SUPERIOR COURT OF PENNSYLVANIA


filed: December 20, 1989.

EDMUND J. BROKANS, ADMINISTRATOR OF THE ESTATE OF BABY GIRL SMITH, DECEASED, APPELLANT,
v.
JOSEPH L. MELNICK, M.D. WEST PARK HOSPITAL, APPELLEES

Appeal from the Order of the Court of Common Pleas of Philadelphia County, Civil Division at No. 1877 September 1986.

COUNSEL

Gerry Woods, Philadelphia, for appellant.

James M. Penny, Jr., Philadelphia, for Melnick, appellee.

Robert E. Hall, Philadelphia, for West Park Hosp., appellee.

McEwen, Popovich and Melinson, JJ. Melinson, J., concurs in the result.

Author: Popovich

[ 391 Pa. Super. Page 23]

Herein, our Court is presented with the opportunity to determine whether a total stranger to a decedent and his or her heirs can qualify as a "fit person" who is entitled to be granted letters of administration pursuant to 20 Pa.C.S.A. § 3155(b)(5). After lengthy consideration of the facts and relevant case law, we are convinced that we are entirely within our authority in holding that the Register of Wills' act of granting letters of administration to appellant was void ab initio, and, consequently, Administrator Edmund J. Brokans lacked the capacity to sue on behalf of the estate.*fn1

The facts of this case merit in depth recitation. In West Park Hospital, on September 12, 1984, Dr. Joseph L. Melnick, M.D. performed an elective abortion upon Tina Marie

[ 391 Pa. Super. Page 24]

Smith who was then thirteen years of age. Attorney Brokans alleges that, at the time the abortion was performed, Tina Marie was within the third trimester of her pregnancy.*fn2 Appellant further contends that the fetus, known as Baby Girl Smith, was delivered viable.*fn3 In fact, he contends that the fetus survived outside the womb for approximately one and one-half hours after the abortion and that Dr. Melnick and the Hospital's staff failed to provide Baby Girl Smith with proper medical care.

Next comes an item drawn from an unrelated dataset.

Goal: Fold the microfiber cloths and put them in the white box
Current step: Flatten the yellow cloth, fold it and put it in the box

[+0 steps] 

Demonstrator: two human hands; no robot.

Judged from the investigative log of the Philadelphia Medical Examiner, these facts gave rise to a cause celebre in the Philadelphia area. The log is replete with requests from strangers who wanted to be responsible for the burial or cremation of the body, including a request from appellant on September 21, 1984.*fn4

On September 11, 1986, one day shy of the second anniversary of Baby Girl Smith's death, Attorney Brokans designated himself as administrator of the baby's estate and instituted this action by writ of summons. On the same day, Attorney Brokans petitioned the Register of Wills of Philadelphia County for the grant of letters of administration for the estate of Baby Girl Smith. In his petition for letters of administration, Attorney Brokans stated:

Petitioner after a proper search has ascertained that decedent left no will and was survived by the following spouse and/or heir(s): None are known, except for the mother, an unidentified juvenile whose interests are adverse to those of the estate and who renounced any claim to the decedent's body at the time of burial. Two years have passed and no other person has applied to administer the estate. Petitioner is a member of the Pa. Bar

[ 391 Pa. Super. Page 25]

(Atty ID # 34373), is a fit person to administer the estate, has no interest adverse to the estate, seeks no compensation and seeks appointment in order to preserve and pursue any claims by the estate before the statute of limitations expires. A Death Certificate and Medical Examiner's summary have been requested and will be filed when received. As evidence of death, attached are copies of news clippings.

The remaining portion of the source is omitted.